The following year, in 2000, he created the first fetal surgery and medicine unit in Spain. In 2005, he joined the Hospital Clínic as Head of the Department of Maternal and Fetal Medicine. Several years later, in 2013, he spearheaded the creation of BCNatal, a Maternal and Fetal and Neonatal Medicine Center of the Hospital Clínic and Hospital Sant Joan de Déu of Barcelona, one of the leading clinical and research centers in fetal medicine and surgery in Europe, which he currently manages.

He is also a Professor of the Universitat de Barcelona. He is the director of the Fetal Medicine research groups at IDIBAPS, at the Institut de Recerca Sant Joan de Déu and at CIBERER.

== Research ==
His main lines of research have been placental insufficiency (fetal growth restriction and preeclampsia), fetal programming and fetal surgery. He has authored more than 600 scientific articles. He has been principal investigator in more than 60 national and international projects and Director of the PhD Program in Perinatal Medicine (2012–2021) of the European Commission (Universities of Barcelona, Leuven and Lund). He has supervised more than 40 PhD theses. The main scientific contributions of his research group feature the description of a fetal growth restriction staging system, the description of a selective fetal growth restriction classification system in monochorionic pregnancy, and the demonstration that several fetal conditions lead to fetal programming at neurological and cardiovascular level, as well as the development and first application of new fetal surgery techniques in the world, tracheal occlusion for diaphragmatic hernia (together with Jan Deprest and Kypros Nicolaides) and the first fetal surgeries for fetal airway obstruction (CHAOS and laryngeal atresia). More recently, his research group has demonstrated that maternal lifestyle interventions reduce the complications of pregnancy and improve fetal neurodevelopment. He has also promoted the La Caixa Research Placenta Artificial Project (Barcelona), one of the few artificial placenta experimental projects in the world.

He is a co-inventor of 5 patents. Now, in December 2023, he has an h-index of 105.
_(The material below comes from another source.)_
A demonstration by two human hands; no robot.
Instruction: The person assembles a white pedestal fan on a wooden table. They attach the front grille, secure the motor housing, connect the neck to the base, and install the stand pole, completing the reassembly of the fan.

== Teaching and Dissemination ==
He is a regular guest speaker at international congresses and has directed more than 200 national and international courses for specialists. His center has provided training in fetal medicine and surgery to more than 400 physicians from different countries. He founded Medicina Fetal Barcelona, a platform that provides training jointly with different universities. He also spearheaded the creation of iNatal, one of the benchmark Spanish-language pregnancy-related websites. He is also a co-founder of beDona, an online woman's health initiative based on functional medicine and lifestyle promotion to prevent the major health problems in all stages of a woman's life.

== Awards and Recognitions ==
He was the editor of the Fetal Diagnosis and Therapy (2008–2021) scientific journal. He has also been a board member and/or scientific chair of international societies and congresses (ISUOG, WAMP, EAPM, DIP) and an adviser in clinical and research systems in Europe, Asia and America. He has also received several national and international awards, particularly the Gold Medal of the International Society of Ultrasound in Obstetrics and Gynecology. He also merited an award in the category of Best Specialist in Obstetrics and Gynecology at the Monitor de Reputación Sanitaria (2015) and MERCO-Observatorio de Salud al Liderazgo Reputacional (2023) awards.